Work instruction –
Where the records below show a line containing "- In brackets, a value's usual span", start copying; end with the line containing "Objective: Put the", and copy it too.

Source material below:

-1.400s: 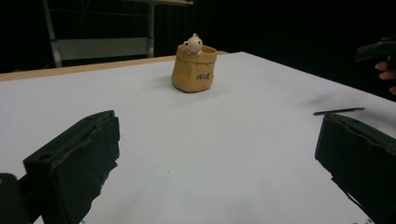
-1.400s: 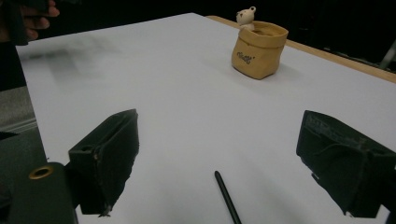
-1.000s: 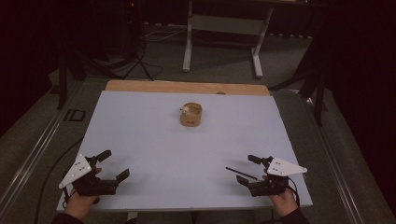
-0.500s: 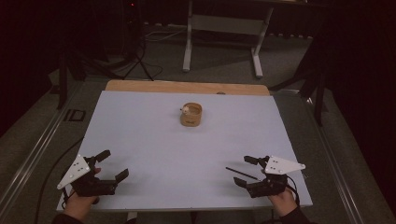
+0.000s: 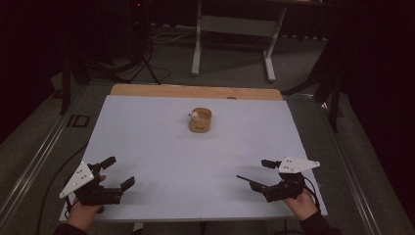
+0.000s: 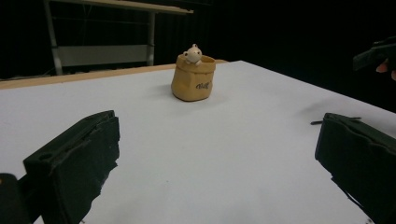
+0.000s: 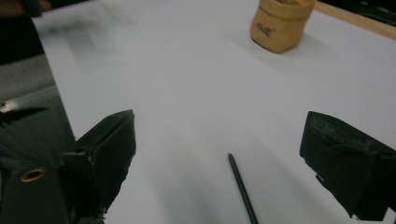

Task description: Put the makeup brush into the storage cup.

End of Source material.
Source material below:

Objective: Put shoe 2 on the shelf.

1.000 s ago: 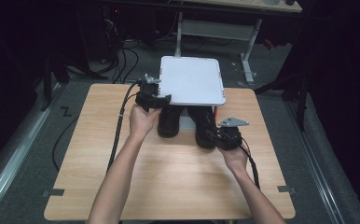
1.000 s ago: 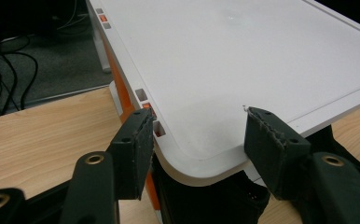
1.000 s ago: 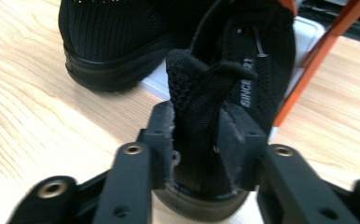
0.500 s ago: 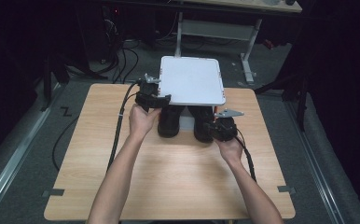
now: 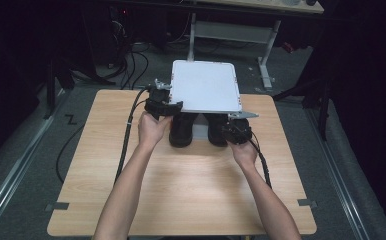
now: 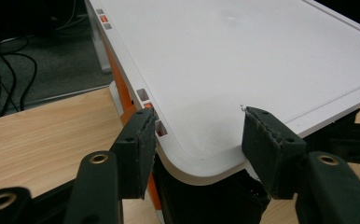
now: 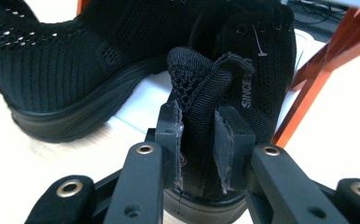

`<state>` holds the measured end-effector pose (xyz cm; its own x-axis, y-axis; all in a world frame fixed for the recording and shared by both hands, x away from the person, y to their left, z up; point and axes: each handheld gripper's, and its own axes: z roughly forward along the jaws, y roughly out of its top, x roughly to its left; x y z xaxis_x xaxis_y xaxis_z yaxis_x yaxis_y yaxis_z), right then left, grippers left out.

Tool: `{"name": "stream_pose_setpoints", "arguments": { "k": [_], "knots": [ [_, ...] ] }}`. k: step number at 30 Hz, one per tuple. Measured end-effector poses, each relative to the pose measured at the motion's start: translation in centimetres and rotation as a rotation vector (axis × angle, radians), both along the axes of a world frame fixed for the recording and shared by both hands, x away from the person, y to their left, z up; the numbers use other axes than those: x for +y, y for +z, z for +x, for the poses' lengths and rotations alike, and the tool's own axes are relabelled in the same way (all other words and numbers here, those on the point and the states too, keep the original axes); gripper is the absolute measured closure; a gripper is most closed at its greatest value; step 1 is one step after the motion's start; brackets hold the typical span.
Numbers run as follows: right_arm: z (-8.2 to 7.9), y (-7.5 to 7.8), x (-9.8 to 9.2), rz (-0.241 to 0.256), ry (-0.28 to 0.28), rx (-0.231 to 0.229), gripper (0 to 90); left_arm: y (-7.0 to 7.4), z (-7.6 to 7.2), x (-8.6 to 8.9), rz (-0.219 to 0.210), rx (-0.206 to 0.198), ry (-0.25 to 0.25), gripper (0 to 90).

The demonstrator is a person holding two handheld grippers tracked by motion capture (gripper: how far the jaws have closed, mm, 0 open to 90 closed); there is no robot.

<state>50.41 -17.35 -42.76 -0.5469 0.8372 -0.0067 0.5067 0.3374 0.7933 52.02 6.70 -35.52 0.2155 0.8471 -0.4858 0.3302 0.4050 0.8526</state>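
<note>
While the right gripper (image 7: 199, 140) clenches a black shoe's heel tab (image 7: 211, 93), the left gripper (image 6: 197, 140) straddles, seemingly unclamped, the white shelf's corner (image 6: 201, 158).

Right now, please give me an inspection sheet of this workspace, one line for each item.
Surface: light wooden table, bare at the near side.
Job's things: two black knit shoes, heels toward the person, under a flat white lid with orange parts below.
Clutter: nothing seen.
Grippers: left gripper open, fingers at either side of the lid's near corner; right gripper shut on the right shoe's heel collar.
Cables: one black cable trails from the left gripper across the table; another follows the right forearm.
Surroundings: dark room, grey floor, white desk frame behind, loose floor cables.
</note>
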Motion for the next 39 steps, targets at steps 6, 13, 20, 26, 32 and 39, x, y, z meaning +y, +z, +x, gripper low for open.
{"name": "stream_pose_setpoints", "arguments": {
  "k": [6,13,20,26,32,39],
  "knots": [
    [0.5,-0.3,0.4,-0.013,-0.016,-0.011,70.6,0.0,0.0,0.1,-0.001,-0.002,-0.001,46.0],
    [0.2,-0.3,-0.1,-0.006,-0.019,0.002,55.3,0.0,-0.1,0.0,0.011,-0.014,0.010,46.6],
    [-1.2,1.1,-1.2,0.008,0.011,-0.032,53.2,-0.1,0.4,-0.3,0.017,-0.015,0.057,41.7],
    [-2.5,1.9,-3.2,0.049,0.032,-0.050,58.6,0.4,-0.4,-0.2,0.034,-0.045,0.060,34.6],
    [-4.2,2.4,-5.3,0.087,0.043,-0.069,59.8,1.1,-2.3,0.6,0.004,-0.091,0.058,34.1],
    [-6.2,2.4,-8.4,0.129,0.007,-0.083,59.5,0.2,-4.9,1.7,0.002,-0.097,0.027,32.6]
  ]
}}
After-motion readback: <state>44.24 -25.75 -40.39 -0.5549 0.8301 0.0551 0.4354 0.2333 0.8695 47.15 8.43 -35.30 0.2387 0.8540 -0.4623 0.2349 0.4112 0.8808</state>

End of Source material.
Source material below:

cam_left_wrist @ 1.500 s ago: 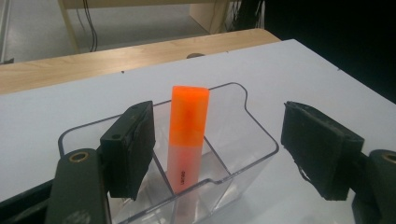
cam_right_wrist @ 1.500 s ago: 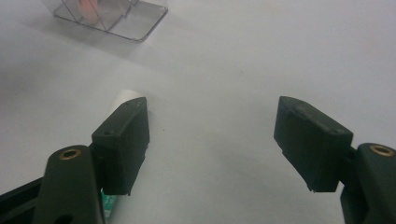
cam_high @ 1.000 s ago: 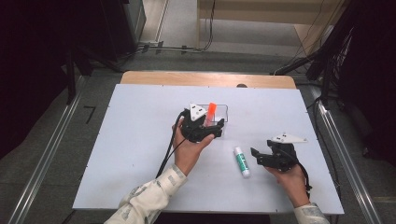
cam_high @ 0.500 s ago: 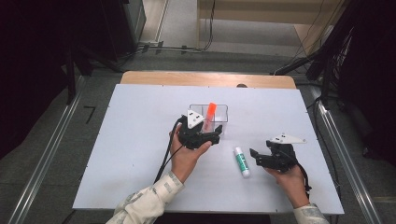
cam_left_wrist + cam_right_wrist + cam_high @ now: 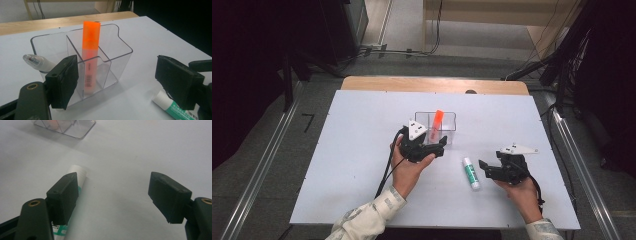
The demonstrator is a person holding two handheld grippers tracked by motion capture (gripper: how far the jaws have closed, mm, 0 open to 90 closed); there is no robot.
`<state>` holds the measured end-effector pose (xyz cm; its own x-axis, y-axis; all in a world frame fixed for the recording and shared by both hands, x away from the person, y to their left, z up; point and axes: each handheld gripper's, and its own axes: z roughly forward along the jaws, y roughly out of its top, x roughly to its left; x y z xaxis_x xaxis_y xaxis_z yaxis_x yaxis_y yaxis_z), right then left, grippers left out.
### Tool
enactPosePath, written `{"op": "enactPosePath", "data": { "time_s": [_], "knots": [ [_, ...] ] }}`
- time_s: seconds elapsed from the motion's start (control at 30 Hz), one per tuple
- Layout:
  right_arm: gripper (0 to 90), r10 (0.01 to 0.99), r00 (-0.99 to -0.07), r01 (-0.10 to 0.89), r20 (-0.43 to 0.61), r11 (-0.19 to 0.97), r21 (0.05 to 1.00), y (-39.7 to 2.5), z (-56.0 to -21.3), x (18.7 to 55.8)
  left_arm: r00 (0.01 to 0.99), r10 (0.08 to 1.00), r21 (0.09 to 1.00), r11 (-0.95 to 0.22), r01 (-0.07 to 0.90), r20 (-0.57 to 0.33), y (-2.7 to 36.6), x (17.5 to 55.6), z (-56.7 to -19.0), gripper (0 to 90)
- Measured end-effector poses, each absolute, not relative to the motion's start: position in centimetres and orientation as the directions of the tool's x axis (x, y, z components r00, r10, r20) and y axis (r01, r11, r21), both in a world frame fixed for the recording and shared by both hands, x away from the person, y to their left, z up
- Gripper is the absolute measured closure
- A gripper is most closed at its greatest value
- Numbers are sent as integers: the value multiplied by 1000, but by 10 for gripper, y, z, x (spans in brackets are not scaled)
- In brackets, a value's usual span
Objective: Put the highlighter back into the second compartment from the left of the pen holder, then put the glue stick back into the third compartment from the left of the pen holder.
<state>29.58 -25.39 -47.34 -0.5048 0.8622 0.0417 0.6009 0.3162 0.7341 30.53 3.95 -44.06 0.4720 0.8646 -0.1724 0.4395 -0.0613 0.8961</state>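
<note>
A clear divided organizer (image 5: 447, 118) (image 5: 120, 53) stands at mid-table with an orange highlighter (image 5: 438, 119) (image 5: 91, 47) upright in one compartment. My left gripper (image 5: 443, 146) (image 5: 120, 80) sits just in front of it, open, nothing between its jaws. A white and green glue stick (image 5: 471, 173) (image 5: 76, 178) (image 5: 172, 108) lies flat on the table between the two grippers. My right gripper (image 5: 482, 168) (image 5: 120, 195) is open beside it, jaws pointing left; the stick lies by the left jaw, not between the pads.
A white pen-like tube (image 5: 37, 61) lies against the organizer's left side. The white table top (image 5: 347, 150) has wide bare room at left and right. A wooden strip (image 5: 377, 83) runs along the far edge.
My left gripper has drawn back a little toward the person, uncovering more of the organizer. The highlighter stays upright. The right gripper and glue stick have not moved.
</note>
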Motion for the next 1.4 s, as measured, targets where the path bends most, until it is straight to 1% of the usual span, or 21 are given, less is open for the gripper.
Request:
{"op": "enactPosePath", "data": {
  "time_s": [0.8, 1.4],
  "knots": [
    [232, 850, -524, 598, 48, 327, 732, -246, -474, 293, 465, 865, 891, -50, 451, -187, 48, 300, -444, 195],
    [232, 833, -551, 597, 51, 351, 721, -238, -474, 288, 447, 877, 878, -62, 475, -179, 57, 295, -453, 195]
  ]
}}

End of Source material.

Finished task –
- In brackets, a value's usual span
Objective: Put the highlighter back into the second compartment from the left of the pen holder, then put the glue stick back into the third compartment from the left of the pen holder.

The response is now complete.